In the art, CDRs of an antibody can be defined by a variety of methods, and the methods and techniques for identifying the variable region in an antibody molecule and the CDRs in the amino acid sequence of the variable region of the antibody are also well known in the art, and can be used to identify the CDRs in the amino acid sequences of the variable regions of specific antibodies disclosed herein. In the present application, the amino acid sequences of the recited CDRs are all shown according to the Kabat definition rule (sequences in the claims of the present application are also shown according to the Kabat definition rule). It should be understood by those skilled in the art that, unless otherwise specified, the terms “CDRs” and “complementarity determining regions” of a given antibody or its regions (e.g., variable regions) should be understood to cover the complementary determining regions defined by any of the above-mentioned known schemes described in the present disclosure. Although the scope of protection claimed in the present disclosure is based on the sequences shown in the Kabat definition rule, the amino acid sequences defined according to other CDR definition rules should also fall within the scope of protection of the present invention.

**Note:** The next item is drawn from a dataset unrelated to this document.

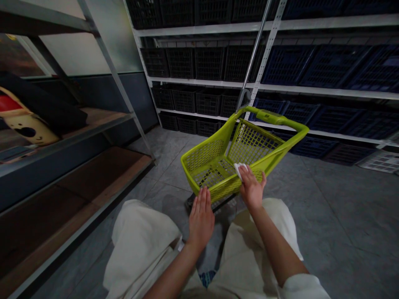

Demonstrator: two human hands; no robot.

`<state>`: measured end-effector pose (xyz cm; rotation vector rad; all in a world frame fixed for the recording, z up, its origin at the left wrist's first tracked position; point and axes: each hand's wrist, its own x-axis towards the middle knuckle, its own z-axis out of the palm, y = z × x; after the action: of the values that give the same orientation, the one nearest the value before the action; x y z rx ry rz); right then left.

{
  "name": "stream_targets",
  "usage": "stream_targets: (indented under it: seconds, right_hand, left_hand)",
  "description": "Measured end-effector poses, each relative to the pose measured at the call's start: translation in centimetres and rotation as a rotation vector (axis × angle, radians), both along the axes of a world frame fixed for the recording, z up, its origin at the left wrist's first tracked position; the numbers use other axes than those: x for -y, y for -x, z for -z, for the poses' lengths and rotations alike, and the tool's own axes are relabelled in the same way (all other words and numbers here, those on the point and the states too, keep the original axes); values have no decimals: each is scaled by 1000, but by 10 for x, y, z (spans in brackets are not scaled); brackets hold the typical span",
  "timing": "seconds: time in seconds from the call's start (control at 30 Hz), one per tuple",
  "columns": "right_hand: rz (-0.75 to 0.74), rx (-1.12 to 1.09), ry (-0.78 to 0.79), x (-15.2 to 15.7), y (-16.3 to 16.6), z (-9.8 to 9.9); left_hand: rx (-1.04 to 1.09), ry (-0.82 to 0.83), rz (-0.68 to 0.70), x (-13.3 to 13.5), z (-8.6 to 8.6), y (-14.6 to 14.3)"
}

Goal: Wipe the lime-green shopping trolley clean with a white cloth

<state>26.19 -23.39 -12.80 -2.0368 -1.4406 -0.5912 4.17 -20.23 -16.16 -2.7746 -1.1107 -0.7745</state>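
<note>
A small lime-green shopping cart [258, 159] stands tilted across my view, its lattice basket facing me and its handle to the far right. My right hand [252, 189] presses a white cloth [240, 169] against the near rim of the basket. Flat against the near front corner lies my left hand [202, 214], fingers stretched out together, holding nothing. A dark wheel shows just left of that hand, and the rest of the cart's underside is mostly hidden.
White shelving [199, 81] behind the cart carries black crates [210, 62] and blue crates [335, 66]. At left stands a metal rack [137, 120] with wooden boards, holding a yellow bag with a cartoon face [31, 128]. A metal pole [254, 54] rises behind the cart.
</note>
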Motion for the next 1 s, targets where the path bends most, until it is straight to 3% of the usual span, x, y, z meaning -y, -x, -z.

An “antibody or antigen-binding fragment thereof” described herein may also include an antibody heavy chain constant region and/or an antibody light chain constant region. For example, the antibody heavy chain constant region is a mouse antibody heavy chain constant region or a human antibody heavy chain constant region; the antibody light chain constant region is a mouse light chain antibody constant region or a human antibody light chain constant region. More preferably, the antibody heavy chain constant region is a human antibody heavy chain constant region, such as a human IgG1, IgG2a, IgG2b, IgG2c, IgG3 or IgG4 antibody heavy chain constant region; the antibody light chain constant region is a human antibody light chain k or A chain constant region.

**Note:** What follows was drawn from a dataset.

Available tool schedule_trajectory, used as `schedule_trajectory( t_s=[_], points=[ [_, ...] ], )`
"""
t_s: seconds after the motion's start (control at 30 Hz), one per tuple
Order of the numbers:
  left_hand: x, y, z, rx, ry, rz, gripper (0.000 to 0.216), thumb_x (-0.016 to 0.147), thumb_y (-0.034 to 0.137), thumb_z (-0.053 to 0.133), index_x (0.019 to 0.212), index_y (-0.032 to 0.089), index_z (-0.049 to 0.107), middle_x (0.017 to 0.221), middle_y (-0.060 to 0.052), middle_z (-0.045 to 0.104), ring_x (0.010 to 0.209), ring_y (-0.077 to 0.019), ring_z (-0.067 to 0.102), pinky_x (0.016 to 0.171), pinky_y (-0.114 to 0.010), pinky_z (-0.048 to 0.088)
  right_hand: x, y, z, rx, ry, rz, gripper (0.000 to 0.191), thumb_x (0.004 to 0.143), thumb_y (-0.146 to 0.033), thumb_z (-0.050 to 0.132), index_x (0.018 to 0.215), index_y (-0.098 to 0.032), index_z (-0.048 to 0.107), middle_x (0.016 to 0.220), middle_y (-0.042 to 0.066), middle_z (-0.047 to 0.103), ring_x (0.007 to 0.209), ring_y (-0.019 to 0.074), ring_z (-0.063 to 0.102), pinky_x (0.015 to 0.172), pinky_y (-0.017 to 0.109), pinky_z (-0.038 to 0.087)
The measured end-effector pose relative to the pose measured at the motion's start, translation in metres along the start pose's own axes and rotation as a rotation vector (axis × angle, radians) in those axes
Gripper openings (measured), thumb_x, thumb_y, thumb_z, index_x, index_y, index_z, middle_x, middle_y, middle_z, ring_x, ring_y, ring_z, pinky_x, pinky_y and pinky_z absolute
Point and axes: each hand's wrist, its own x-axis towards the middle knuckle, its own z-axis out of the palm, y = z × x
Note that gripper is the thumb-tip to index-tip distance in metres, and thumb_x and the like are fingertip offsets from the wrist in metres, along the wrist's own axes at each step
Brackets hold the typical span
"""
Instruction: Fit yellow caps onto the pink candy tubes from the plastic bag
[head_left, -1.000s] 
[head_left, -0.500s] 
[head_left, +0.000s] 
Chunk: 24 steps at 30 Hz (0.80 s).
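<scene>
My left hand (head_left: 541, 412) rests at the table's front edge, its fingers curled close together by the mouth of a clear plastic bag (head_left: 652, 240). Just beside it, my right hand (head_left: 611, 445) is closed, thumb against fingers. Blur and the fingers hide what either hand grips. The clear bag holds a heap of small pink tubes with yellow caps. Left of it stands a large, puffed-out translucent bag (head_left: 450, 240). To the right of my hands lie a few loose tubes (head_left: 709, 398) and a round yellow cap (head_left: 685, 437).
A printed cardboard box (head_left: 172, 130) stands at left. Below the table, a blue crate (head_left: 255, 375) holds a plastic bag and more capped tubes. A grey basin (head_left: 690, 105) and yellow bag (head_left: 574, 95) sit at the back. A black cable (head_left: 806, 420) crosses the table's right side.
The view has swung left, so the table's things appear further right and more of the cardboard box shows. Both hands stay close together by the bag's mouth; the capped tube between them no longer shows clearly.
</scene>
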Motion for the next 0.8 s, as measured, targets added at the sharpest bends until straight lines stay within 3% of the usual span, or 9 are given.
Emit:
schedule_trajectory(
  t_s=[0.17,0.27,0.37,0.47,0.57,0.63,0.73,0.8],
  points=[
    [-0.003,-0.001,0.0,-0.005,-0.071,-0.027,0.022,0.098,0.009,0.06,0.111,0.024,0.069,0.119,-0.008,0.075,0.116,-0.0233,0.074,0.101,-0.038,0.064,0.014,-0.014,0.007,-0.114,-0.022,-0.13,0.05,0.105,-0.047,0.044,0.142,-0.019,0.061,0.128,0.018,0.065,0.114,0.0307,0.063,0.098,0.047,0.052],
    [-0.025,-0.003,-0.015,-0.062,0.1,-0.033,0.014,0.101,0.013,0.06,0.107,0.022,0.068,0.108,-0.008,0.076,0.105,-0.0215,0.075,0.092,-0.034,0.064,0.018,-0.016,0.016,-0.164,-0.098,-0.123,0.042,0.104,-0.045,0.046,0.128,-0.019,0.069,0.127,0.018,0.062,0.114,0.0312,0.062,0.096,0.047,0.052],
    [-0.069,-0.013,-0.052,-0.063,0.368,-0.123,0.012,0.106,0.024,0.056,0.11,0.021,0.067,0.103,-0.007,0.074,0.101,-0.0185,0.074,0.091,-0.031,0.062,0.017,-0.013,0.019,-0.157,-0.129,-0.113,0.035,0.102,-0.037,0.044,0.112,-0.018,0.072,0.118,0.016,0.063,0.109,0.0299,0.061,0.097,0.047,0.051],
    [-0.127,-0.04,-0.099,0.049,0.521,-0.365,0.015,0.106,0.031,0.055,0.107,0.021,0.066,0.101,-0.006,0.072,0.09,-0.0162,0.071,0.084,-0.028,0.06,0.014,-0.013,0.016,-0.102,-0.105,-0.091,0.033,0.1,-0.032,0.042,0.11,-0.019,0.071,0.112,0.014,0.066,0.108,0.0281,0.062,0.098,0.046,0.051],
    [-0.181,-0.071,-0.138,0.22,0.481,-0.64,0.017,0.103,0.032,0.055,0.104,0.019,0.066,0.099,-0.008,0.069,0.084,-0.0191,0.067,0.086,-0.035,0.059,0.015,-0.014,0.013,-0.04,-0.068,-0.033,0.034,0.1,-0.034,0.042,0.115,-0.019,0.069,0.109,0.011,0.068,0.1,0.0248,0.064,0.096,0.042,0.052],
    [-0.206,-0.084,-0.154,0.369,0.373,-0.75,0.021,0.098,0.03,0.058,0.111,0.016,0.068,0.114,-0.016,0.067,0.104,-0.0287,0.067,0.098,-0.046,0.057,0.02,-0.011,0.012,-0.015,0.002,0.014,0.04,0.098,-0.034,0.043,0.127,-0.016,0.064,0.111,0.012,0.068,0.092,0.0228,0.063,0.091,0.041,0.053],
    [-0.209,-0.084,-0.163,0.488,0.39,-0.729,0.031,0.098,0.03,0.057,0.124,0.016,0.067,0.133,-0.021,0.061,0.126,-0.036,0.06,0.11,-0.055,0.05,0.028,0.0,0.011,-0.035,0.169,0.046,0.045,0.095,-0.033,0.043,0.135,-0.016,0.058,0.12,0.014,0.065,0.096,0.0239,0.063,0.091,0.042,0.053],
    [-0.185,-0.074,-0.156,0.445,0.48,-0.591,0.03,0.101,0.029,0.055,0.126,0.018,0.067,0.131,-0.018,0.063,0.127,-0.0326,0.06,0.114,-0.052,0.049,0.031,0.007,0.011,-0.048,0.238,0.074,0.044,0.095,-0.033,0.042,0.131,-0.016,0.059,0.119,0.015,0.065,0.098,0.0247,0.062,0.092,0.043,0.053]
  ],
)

The term “humanized antibody” includes antibodies having variable and constant regions of human germline immunoglobulin sequences wherein CDR sequences derived from another germline have been grafted onto human framework sequences.

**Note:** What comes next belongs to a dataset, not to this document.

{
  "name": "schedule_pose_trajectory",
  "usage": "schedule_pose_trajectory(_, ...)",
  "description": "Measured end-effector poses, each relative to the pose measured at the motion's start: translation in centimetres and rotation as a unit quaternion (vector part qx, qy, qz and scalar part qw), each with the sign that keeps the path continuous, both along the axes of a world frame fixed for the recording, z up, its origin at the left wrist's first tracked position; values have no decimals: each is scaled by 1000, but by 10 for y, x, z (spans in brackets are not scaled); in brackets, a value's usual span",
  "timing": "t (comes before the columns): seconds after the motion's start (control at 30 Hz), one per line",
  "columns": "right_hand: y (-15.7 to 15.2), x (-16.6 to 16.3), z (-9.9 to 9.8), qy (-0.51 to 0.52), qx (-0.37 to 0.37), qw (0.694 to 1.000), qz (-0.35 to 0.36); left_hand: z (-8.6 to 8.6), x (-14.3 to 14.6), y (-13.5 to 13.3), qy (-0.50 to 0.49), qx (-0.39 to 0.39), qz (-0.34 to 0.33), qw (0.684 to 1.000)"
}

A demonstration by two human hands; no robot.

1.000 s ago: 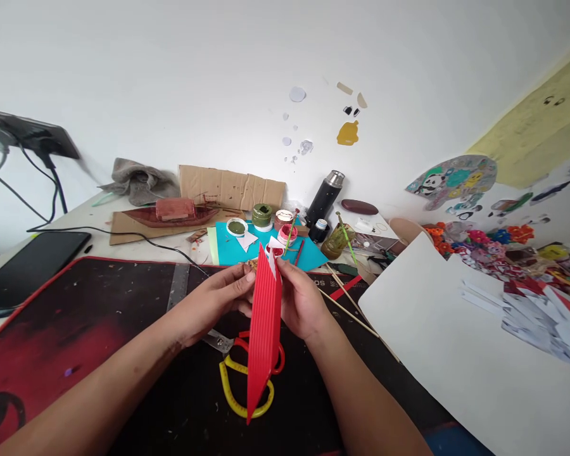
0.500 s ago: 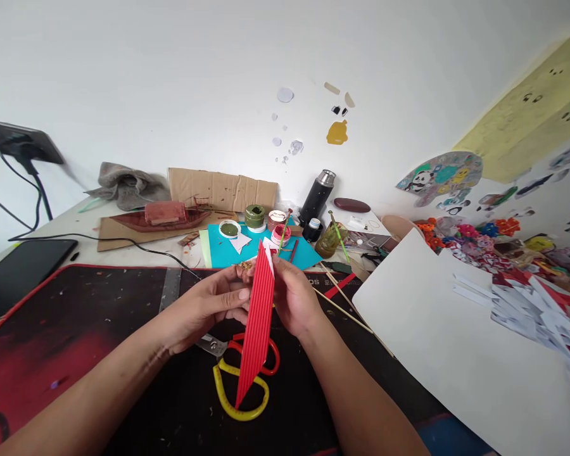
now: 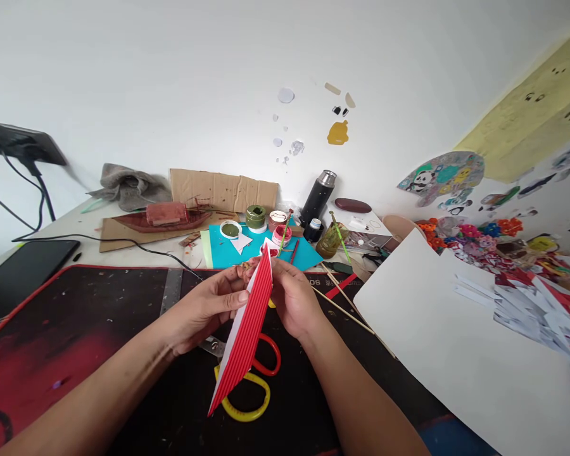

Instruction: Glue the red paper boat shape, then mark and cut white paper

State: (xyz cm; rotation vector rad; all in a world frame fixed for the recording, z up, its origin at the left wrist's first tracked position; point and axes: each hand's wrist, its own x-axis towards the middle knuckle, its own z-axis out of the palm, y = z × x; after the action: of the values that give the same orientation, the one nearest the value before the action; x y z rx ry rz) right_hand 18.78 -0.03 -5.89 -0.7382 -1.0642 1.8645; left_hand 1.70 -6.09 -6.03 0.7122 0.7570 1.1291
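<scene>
A long piece of red corrugated paper (image 3: 251, 316) with a white back stands tilted between my hands, its pointed lower end reaching toward me. My left hand (image 3: 218, 304) grips its left edge, the thumb lying on the white margin. Behind the upper right edge, my right hand (image 3: 294, 291) pinches the paper; most of its fingertips are hidden. Beneath lie scissors (image 3: 247, 415) with one yellow and one red handle loop, partly covered by the paper.
A metal ruler (image 3: 171, 291) lies on the dark mat, left of my hands. Paint jars (image 3: 255, 217), a flask (image 3: 318, 196) and a model boat (image 3: 166, 218) stand behind. Thin sticks (image 3: 344, 310) and a large white sheet (image 3: 437, 323) lie right.
The red corrugated paper has turned and its lower end has swung left, so that a white strip shows along its left edge. My hands have hardly moved.
</scene>
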Motion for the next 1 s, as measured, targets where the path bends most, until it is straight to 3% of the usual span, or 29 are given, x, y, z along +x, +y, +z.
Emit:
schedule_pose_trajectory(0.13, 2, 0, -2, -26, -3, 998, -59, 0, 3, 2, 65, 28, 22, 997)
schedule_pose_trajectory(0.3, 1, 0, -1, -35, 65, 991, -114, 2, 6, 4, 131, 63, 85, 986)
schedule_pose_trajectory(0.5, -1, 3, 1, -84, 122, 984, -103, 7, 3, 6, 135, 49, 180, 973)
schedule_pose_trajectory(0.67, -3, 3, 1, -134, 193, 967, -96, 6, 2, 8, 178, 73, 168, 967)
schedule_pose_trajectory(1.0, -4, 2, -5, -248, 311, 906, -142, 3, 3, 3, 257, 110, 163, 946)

The term “nucleic acid” includes both single-stranded and double-stranded nucleotide polymers. The nucleotides comprising the polynucleotide can be ribonucleotides or deoxyribonucleotides or a modified form of either type of nucleotide. Said modifications include base modifications such as bromouridine and inosine derivatives, ribose modifications such as 2′, 3′-dideoxyribose, and internucleotide linkage modifications such as phosphorothioate, phosphorodithioate, phosphoroselenoate, phosphorodiselenoate, phosphoroanilothioate, and phosphoroamidate.